Let $\vec{v} = \begin{bmatrix} 2 \\ 1 \end{bmatrix}$ . Then $\text{Span}\{\vec{v}\}$ consists of all vectors of the form: $c\begin{bmatrix} 2 \\ 1 \end{bmatrix} = \begin{bmatrix} 2c \\ c \end{bmatrix}$

This is the line through the origin with slope $\frac{1}{2}$ .

Points on this line:

$c = 0$ : $\begin{bmatrix} 0 \\ 0 \end{bmatrix}$
$c = 1$ : $\begin{bmatrix} 2 \\ 1 \end{bmatrix}$
$c = -2$ : $\begin{bmatrix} -4 \\ -2 \end{bmatrix}$
$c = 0.5$ : $\begin{bmatrix} 1 \\ 0.5 \end{bmatrix}$

If $\vec{v} = \vec{0}$ , then: $\text{Span}\{\vec{0}\} = \{c\vec{0} : c \in \mathbb{R}\} = \{\vec{0}\}$

The span of the zero vector is just the origin (a single point, not a line).

Span of Two Vectors

The span of two vectors $\vec{v}_1, \vec{v}_2$ is: $\text{Span}\{\vec{v}_1, \vec{v}_2\} = \{c_1\vec{v}_1 + c_2\vec{v}_2 : c_1, c_2 \in \mathbb{R}\}$

Geometric interpretation: Depends on whether $\vec{v}_1$ and $\vec{v}_2$ are parallel or not.

Case 1: Non-parallel Vectors in $\mathbb{R}^2$

If $\vec{v}_1$ and $\vec{v}_2$ are not parallel, $\text{Span}\{\vec{v}_1, \vec{v}_2\}$ is the entire plane $\mathbb{R}^2$ .

Example 2: Spanning $\mathbb{R}^2$

Let $\vec{v}_1 = \begin{bmatrix} 1 \\ 0 \end{bmatrix}$ and $\vec{v}_2 = \begin{bmatrix} 0 \\ 1 \end{bmatrix}$ .
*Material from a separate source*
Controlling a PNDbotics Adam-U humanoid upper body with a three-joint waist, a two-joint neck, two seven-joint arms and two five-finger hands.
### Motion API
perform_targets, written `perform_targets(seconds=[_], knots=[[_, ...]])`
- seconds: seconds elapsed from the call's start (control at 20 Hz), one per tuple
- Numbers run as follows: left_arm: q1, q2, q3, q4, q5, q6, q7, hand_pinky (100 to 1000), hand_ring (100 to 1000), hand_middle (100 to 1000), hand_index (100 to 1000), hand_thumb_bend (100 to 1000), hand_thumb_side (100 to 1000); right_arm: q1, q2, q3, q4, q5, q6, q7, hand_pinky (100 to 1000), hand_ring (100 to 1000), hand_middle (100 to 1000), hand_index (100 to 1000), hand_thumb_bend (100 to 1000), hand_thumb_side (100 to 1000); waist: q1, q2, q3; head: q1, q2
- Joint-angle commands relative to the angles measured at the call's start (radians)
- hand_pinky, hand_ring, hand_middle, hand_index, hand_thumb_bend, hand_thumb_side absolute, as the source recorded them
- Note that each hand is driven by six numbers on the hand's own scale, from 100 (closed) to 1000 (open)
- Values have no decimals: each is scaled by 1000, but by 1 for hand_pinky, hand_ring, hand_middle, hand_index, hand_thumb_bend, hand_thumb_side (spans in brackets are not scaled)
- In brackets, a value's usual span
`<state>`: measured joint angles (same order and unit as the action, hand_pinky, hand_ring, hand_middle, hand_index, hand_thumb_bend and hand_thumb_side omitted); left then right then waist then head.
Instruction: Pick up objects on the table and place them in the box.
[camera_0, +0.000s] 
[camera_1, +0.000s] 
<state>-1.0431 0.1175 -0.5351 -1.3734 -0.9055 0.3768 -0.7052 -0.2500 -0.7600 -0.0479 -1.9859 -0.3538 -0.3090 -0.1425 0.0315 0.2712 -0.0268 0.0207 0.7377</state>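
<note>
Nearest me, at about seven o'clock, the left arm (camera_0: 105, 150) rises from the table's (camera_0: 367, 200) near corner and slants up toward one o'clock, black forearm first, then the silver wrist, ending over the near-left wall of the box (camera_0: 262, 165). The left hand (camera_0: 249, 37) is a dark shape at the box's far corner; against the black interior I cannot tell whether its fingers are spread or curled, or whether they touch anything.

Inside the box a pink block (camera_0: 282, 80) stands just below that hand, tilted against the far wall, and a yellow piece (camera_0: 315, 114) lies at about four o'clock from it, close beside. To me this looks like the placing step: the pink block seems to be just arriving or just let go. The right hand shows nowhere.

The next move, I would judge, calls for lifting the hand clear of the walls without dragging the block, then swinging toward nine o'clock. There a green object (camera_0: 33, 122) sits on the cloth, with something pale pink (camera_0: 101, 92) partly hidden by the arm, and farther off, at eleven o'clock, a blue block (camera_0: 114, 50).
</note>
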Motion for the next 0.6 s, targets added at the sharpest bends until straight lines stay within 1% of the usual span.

For any $\begin{bmatrix} a \\ b \end{bmatrix} \in \mathbb{R}^2$ : $\begin{bmatrix} a \\ b \end{bmatrix} = a\begin{bmatrix} 1 \\ 0 \end{bmatrix} + b\begin{bmatrix} 0 \\ 1 \end{bmatrix}$

Every vector in $\mathbb{R}^2$ can be written as a linear combination, so $\text{Span}\{\vec{v}_1, \vec{v}_2\} = \mathbb{R}^2$ .

Case 2: Parallel Vectors

If $\vec{v}_2 = k\vec{v}_1$ for some scalar $k$ (parallel), then: $c_1\vec{v}_1 + c_2\vec{v}_2 = c_1\vec{v}_1 + c_2(k\vec{v}_1) = (c_1 + kc_2)\vec{v}_1$

This is just a scalar multiple of $\vec{v}_1$ , so $\text{Span}\{\vec{v}_1, \vec{v}_2\} = \text{Span}\{\vec{v}_1\}$ (a line).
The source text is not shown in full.